> **Prompt**: Search the material below for the word "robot". Copy every line that has it.

+++ Extracted entries

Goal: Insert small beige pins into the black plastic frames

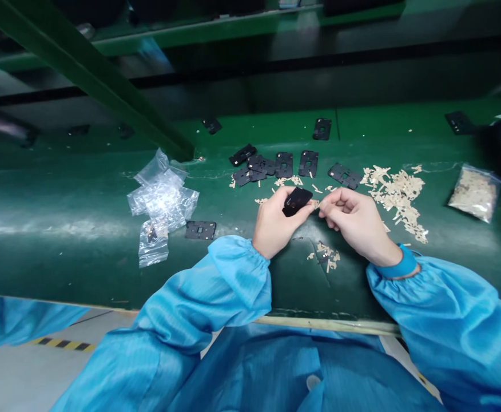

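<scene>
My left hand (273,224) is closed on a small flat black plastic part (297,201), held just above the green table (62,229). My right hand (356,220) is beside it, fingers pinched together at the part's right edge on a small pale strip that barely shows. Both arms wear blue sleeves. Just beyond my hands lie several more black parts (283,165) in a loose cluster. A scatter of small beige strips (398,194) lies to the right of my right hand.
Crumpled clear plastic bags (161,200) lie at the left, a single black part (200,230) next to them. A clear bag of beige pieces (474,193) sits at the far right. A few beige strips (327,256) lie between my wrists. A green beam (87,74) slants overhead at the left.
</scene>
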`<act>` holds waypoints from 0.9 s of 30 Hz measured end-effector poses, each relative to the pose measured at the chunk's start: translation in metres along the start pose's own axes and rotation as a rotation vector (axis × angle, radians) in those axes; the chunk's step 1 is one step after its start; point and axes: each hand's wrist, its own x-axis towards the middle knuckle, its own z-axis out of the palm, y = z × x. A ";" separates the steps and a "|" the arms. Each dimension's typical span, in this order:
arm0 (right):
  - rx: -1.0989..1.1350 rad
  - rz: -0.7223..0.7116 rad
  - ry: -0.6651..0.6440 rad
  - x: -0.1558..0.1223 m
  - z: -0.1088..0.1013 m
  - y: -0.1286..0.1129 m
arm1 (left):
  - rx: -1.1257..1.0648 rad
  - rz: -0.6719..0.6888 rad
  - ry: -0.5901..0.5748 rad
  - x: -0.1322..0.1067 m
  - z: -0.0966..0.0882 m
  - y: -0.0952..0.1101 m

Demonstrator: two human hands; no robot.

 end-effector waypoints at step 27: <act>-0.111 -0.084 -0.027 -0.001 0.003 0.003 | 0.067 0.104 0.026 -0.002 0.001 0.001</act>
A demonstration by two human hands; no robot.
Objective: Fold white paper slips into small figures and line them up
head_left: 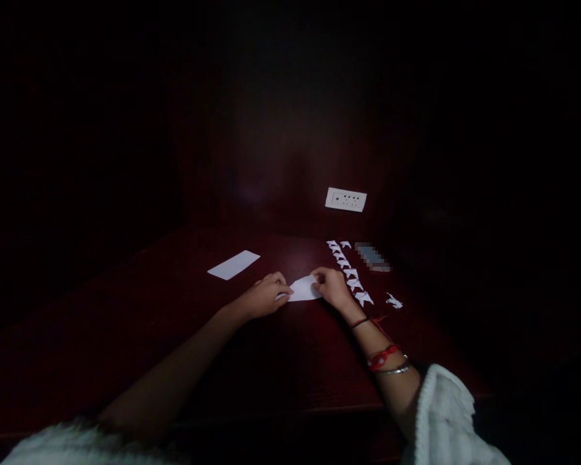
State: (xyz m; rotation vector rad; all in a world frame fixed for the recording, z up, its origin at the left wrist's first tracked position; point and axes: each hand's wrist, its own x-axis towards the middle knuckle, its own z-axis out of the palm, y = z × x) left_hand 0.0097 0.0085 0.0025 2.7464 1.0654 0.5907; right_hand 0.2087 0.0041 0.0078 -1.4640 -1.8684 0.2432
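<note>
A small white paper piece (304, 290) lies folded on the dark red table (174, 336), pinched from both sides. My left hand (264, 296) grips its left tip with curled fingers. My right hand (333, 288) holds its right edge between thumb and fingers. Red and silver bracelets sit on my right wrist. Just right of my right hand runs a row of several small folded white paper figures (349, 271), with one more folded figure (394, 301) apart to the right.
A flat white paper rectangle (234, 265) lies on the table to the left rear. A white wall socket plate (346, 199) is on the dark panel behind. A blurred flat object (372, 257) rests beyond the row. The surroundings are very dark.
</note>
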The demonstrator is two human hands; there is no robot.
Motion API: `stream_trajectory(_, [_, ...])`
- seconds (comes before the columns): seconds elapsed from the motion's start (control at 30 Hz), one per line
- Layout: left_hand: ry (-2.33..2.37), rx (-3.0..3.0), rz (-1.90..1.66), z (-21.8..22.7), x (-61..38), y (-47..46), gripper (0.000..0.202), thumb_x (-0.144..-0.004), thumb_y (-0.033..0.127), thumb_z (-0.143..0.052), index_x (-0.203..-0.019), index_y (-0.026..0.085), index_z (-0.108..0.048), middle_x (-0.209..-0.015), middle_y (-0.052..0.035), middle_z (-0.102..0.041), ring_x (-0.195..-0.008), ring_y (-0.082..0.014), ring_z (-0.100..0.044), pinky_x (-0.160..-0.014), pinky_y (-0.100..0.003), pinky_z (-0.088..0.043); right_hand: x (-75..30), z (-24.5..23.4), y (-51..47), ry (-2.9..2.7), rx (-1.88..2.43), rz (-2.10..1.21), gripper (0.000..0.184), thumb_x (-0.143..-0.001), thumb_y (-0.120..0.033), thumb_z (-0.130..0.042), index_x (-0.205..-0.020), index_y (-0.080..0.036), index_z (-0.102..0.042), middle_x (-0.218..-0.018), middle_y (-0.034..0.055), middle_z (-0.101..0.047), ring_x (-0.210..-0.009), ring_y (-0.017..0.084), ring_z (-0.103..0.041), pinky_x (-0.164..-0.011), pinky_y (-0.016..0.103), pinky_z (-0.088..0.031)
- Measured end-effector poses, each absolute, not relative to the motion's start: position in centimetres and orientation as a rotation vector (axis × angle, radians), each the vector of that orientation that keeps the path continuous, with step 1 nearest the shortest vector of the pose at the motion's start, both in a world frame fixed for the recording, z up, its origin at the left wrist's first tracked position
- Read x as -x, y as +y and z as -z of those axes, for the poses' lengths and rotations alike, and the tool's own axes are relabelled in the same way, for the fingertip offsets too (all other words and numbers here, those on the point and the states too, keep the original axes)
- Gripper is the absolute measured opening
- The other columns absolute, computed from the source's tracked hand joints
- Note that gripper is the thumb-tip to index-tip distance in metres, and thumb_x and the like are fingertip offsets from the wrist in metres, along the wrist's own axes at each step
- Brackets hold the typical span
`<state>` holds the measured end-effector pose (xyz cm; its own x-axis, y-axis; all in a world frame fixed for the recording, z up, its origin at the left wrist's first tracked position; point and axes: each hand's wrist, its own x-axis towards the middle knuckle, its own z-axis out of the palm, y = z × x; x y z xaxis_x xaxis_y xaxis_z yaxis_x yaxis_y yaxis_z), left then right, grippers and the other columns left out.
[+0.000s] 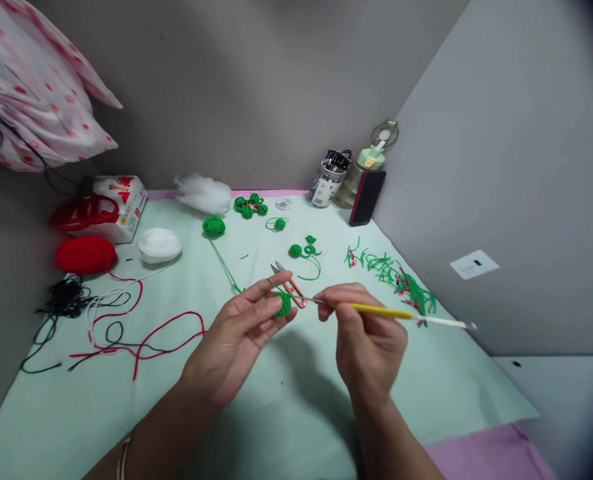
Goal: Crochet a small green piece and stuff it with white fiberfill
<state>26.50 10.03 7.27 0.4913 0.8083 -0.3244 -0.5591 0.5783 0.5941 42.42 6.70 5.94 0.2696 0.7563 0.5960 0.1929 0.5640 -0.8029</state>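
Between the thumb and fingers of my left hand (236, 333) is a small round green crochet piece (283, 305). Green yarn passes over the raised index finger and trails back to a green yarn ball (214, 227). My right hand (366, 333) grips a crochet hook (379, 310) with a yellow handle, held like a pen. Its metal shaft points left and reaches the crochet piece; the tip is too small to make out. Just behind my left fingertips lie orange-handled thread snips (294, 291), partly hidden by the hand.
Red yarn (85, 255), white yarn (159, 246) and tangled black cord (62, 295) lie left. Finished green pieces (250, 206), stuffing (204, 195), a pen cup (327, 180), a bottle (364, 173) and a phone (368, 198) stand behind. Green yarn scraps (396, 277) lie right.
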Motion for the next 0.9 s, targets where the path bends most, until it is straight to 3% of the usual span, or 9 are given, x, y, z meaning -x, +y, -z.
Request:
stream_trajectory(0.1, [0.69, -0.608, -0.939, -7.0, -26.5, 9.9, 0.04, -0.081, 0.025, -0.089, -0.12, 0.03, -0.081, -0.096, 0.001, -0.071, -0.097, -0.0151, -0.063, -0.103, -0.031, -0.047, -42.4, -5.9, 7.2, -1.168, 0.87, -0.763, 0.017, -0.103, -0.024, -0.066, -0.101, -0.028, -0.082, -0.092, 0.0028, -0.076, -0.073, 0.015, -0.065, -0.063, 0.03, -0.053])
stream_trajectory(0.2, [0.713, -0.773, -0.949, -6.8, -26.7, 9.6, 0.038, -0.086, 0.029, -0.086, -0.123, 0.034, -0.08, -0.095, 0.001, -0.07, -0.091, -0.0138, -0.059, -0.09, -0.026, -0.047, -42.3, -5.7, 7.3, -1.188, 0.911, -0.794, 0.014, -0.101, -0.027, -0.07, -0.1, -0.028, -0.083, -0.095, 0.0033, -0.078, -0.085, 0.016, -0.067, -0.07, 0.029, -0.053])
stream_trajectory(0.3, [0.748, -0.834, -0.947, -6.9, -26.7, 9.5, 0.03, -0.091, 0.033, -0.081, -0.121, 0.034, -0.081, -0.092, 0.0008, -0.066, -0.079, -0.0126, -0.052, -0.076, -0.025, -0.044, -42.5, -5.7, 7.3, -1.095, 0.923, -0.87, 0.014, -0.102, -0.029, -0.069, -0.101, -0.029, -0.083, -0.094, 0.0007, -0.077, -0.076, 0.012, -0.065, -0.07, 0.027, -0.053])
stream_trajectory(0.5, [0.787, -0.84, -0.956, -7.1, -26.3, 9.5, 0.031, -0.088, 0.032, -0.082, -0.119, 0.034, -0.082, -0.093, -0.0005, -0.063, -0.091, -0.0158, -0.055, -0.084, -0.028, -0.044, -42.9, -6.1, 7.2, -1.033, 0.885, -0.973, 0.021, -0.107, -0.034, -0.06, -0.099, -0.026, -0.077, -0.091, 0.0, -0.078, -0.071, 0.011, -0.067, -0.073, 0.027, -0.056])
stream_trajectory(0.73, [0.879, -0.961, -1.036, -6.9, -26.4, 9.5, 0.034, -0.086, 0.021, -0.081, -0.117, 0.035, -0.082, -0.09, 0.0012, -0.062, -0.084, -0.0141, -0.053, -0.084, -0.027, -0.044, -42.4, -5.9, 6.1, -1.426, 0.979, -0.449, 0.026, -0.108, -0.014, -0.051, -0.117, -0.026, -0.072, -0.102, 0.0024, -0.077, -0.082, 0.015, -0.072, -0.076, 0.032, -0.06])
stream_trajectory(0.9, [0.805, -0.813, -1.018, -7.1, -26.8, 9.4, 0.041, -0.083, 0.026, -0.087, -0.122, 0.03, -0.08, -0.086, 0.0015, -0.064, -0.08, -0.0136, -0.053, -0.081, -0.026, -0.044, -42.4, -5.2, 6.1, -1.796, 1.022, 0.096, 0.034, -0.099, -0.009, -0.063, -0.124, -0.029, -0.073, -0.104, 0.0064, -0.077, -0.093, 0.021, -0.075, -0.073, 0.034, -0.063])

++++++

> **Exercise response**:
Demonstrator: two human hands; no robot.
A demonstration by two human hands; no robot.
The demonstrator is two human hands; there is no robot.

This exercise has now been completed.